Coffee shops play an integral role in the lives of students, serving as spaces for studying, socializing, and relaxation. Despite the numerous local coffee shops around SJSU, many students prefer larger chains such as Starbucks. This study aims to understand the factors influencing student satisfaction across various coffee shops and provide actionable insights to help local coffee shops thrive.
Local coffee shops near SJSU struggle to attract students, even though they offer unique, student-focused environments. Understanding why students underutilize these spaces is critical to helping local businesses improve their offerings and compete effectively with larger chains.
The primary objective of this study is to: 1. Identify key factors that influence student satisfaction across coffee shops. 2. Provide actionable recommendations to local coffee shops to enhance their offerings and better meet student needs. 3. Help local businesses create a stronger connection with the SJSU student community.
This study uses a dataset collected from SJSU students, where satisfaction levels for four coffee shops (7Leaves, Break Time, Gong Cha, and Starbucks) are rated across four categories: - Ambiance - Drink Quality - Price - Customer Service
The analysis includes: 1. Descriptive statistics for each category. 2. Visualizations for individual category ratings and overall satisfaction. 3. Independence testing (ANOVA for each category). 4. Statistical assumptions testing (e.g., Levene’s test for equal variances). 5. ANOVA analysis to test for significant differences.

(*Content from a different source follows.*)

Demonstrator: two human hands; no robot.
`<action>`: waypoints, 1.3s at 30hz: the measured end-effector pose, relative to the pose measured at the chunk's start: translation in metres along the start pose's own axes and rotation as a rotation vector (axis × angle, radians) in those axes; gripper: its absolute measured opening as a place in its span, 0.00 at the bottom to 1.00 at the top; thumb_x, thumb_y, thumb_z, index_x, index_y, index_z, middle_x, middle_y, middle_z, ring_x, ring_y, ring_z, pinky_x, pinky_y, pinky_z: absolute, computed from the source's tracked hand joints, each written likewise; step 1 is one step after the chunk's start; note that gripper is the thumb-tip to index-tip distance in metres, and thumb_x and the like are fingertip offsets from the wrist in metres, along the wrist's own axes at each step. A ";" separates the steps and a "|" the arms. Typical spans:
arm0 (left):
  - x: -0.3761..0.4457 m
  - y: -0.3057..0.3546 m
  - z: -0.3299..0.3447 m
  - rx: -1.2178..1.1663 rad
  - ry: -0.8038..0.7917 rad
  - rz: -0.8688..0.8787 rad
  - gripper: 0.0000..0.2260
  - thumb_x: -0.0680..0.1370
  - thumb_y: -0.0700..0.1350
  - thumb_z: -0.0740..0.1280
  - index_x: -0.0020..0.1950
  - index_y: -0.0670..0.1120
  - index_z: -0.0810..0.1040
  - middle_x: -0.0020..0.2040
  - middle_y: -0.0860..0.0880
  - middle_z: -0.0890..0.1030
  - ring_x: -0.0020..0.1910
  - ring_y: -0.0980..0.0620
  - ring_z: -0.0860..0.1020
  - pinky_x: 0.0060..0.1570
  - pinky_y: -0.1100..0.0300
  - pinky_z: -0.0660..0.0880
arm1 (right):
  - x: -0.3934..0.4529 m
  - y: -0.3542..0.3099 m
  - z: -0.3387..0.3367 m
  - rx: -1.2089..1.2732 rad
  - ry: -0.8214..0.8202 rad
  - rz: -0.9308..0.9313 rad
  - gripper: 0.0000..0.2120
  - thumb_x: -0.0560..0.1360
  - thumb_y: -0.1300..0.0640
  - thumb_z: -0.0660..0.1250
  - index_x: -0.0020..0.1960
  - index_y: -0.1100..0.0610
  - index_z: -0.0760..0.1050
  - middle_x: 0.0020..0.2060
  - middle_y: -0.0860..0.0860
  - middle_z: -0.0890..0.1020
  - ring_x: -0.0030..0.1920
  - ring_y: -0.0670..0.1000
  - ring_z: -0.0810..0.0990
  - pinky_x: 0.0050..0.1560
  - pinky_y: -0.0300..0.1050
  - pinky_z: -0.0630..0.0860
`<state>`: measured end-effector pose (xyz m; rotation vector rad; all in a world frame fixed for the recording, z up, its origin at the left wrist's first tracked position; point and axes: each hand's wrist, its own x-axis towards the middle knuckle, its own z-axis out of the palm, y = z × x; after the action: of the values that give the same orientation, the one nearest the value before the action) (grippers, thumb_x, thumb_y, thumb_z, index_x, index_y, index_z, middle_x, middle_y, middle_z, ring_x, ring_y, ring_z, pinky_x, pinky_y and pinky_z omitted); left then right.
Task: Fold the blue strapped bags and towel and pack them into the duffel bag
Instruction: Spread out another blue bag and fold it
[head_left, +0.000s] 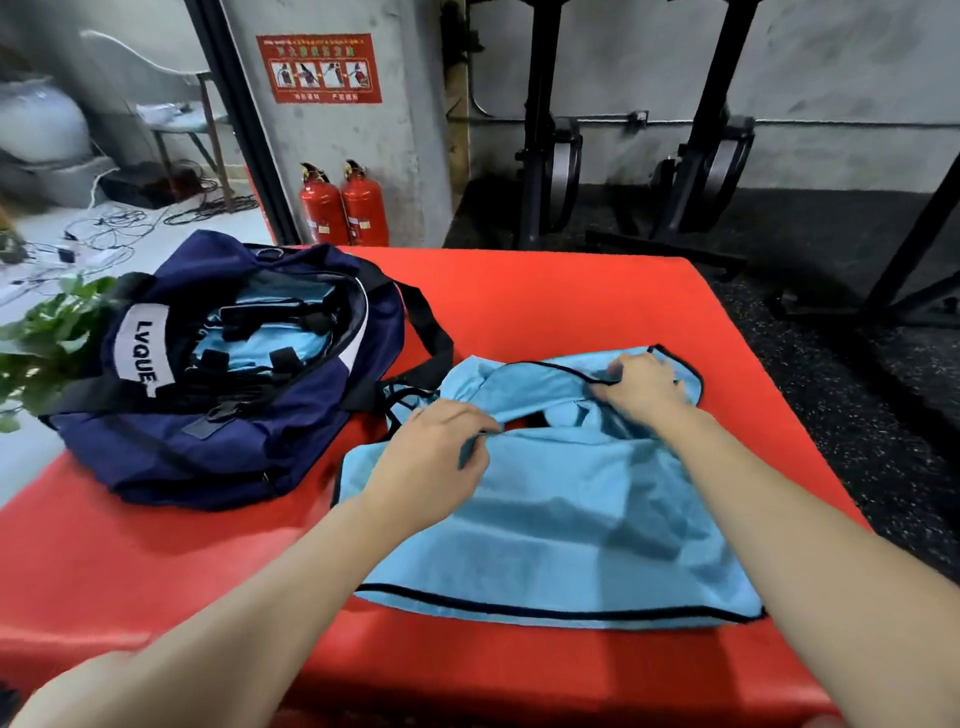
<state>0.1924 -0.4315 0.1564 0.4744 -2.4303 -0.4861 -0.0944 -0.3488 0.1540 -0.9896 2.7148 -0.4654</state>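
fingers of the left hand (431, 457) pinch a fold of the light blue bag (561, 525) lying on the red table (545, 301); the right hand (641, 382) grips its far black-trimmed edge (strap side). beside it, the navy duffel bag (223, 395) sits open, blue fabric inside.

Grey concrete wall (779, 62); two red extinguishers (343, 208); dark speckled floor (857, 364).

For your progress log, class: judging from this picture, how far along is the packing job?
Done: folded blue items with black straps already sit inside the open duffel bag. In hand: the left hand and right hand both grip a light blue bag spread on the red table. Left: finishing this fold and packing it. No separate towel is identifiable.
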 end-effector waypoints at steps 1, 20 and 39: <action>-0.001 -0.001 -0.002 0.001 0.013 -0.015 0.10 0.76 0.38 0.69 0.54 0.47 0.84 0.51 0.55 0.82 0.54 0.57 0.76 0.57 0.54 0.75 | 0.003 0.002 0.000 0.054 0.023 -0.012 0.07 0.74 0.47 0.70 0.41 0.50 0.77 0.54 0.52 0.81 0.61 0.60 0.75 0.59 0.54 0.70; -0.020 0.079 -0.055 -0.145 -0.039 -0.103 0.29 0.75 0.44 0.74 0.73 0.57 0.70 0.65 0.63 0.72 0.71 0.61 0.66 0.73 0.52 0.57 | -0.177 -0.066 -0.046 0.489 -0.028 -0.845 0.11 0.72 0.66 0.73 0.49 0.52 0.84 0.44 0.39 0.85 0.45 0.41 0.82 0.50 0.35 0.74; -0.021 -0.038 -0.087 0.064 0.155 -0.050 0.09 0.74 0.39 0.68 0.49 0.52 0.79 0.46 0.57 0.80 0.50 0.56 0.74 0.61 0.61 0.57 | -0.163 0.016 -0.080 -0.094 0.597 -0.543 0.07 0.72 0.62 0.75 0.48 0.53 0.81 0.46 0.47 0.82 0.44 0.54 0.82 0.45 0.52 0.79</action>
<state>0.2702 -0.4753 0.1940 0.5800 -2.2944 -0.3793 -0.0058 -0.2136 0.2368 -1.8885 2.9439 -0.8449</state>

# Load necessary libraries
library(ggplot2)
## Warning: package 'ggplot2' was built under R version 4.4.2
library(dplyr)
## Warning: package 'dplyr' was built under R version 4.4.2
##
## Attaching package: 'dplyr'
## The following objects are masked from 'package:stats':
##
## filter, lag
## The following objects are masked from 'package:base':
##
## intersect, setdiff, setequal, union
library(tidyr)
## Warning: package 'tidyr' was built under R version 4.4.2
library(car)
## Warning: package 'car' was built under R version 4.4.2
## Loading required package: carData
## Warning: package 'carData' was built under R version 4.4.2
##
## Attaching package: 'car'
## The following object is masked from 'package:dplyr':
##
## recode
# Load dataset interactively
combined_survey_data <- read.csv(file.choose())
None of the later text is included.